Task statement
For the word "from", tally the lines of the data that contain it and give the tally alone.
----
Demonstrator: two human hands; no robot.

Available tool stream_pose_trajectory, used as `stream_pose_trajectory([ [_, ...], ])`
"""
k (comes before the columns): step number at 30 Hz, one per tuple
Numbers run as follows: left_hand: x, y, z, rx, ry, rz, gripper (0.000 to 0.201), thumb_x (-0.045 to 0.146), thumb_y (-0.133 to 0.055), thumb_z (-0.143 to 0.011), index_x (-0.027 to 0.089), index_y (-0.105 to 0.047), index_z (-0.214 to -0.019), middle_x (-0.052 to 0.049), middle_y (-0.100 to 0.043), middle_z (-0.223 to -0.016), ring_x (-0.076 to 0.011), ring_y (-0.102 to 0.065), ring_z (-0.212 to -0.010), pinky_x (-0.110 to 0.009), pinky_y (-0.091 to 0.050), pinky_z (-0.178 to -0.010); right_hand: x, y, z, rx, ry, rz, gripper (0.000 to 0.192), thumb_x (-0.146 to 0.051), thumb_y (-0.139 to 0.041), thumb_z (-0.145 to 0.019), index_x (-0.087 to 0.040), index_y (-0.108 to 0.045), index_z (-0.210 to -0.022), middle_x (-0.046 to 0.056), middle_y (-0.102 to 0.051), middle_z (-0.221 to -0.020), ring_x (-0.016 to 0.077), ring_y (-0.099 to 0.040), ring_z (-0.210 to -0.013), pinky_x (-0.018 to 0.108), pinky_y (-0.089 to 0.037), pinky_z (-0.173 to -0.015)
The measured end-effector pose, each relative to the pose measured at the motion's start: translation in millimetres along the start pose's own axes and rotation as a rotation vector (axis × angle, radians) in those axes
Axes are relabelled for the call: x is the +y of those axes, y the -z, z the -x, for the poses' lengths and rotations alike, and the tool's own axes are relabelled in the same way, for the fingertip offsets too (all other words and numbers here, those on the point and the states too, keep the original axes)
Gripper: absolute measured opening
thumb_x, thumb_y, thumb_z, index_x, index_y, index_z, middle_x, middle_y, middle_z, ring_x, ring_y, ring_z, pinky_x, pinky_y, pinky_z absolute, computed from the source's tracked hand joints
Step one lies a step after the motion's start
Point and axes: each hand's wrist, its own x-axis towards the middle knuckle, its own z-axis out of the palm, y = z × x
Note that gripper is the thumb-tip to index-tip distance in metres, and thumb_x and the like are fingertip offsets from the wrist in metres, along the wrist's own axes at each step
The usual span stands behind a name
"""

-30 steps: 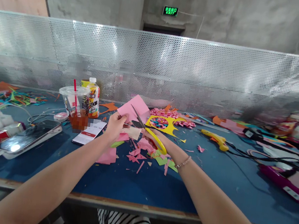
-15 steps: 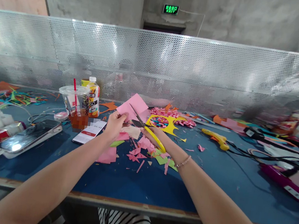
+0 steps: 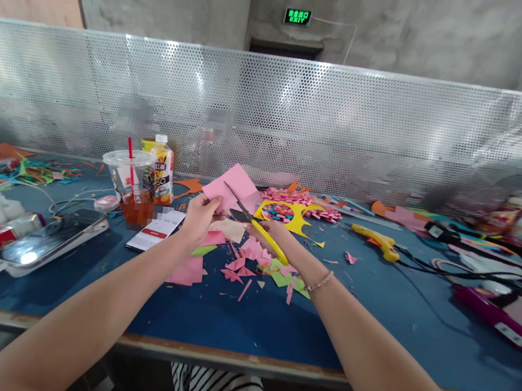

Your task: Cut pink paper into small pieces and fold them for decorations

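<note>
My left hand [image 3: 201, 214] pinches the near left edge of a pink sheet of paper [image 3: 237, 183], raised above the table. In my right hand [image 3: 269, 234] is a pair of scissors with yellow handles [image 3: 272, 243]. Their blades are spread, one lying across the front of the pink sheet and the other partly hidden below it. Under both hands lie pink paper scraps [image 3: 242, 267] and green scraps [image 3: 285, 278]. Just beyond my right hand are a yellow sheet with a round hole [image 3: 297, 219] and a heap of pink cut pieces [image 3: 285, 195].
On the left stand a plastic cup with a red straw [image 3: 128, 184] and a drink bottle [image 3: 163, 170], by a phone [image 3: 156, 230]. A second phone [image 3: 50, 243] lies nearer. To the right is a yellow glue gun [image 3: 377, 241] with cables. A perforated metal panel [image 3: 271, 120] closes the back.
Almost nothing differs. The scissors and the pink sheet have shifted very slightly to the left; both hands keep their grip.
</note>
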Motion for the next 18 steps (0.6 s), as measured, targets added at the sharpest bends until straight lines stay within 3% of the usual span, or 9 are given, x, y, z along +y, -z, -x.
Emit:
stream_pose_trajectory([
  [8,-6,1.1,-1,-0.035,0.032,-0.04,0.019,0.027,-0.067,-0.061,0.013,-0.055,-0.065,0.004,-0.05,-0.053,-0.0077,-0.053,-0.047,-0.022,-0.047,-0.051,-7,6,20,-0.213,-0.022,-0.253,0.044,-0.062,-0.049,-0.072,-0.018,-0.047,-0.065,-0.004,-0.039,-0.048,0.0054,-0.029,-0.035,0.021,-0.026,-0.033],
  [18,-7,-0.5,1,-0.057,0.063,-0.089,0.021,0.029,-0.068,-0.06,0.013,-0.055,-0.063,0.004,-0.051,-0.049,-0.0065,-0.049,-0.041,-0.02,-0.041,-0.045,-11,4,23,-0.203,0.01,-0.246,0.046,-0.063,-0.042,-0.076,-0.019,-0.043,-0.062,-0.005,-0.037,-0.043,0.0061,-0.03,-0.034,0.021,-0.028,-0.034],
])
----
Exercise output
2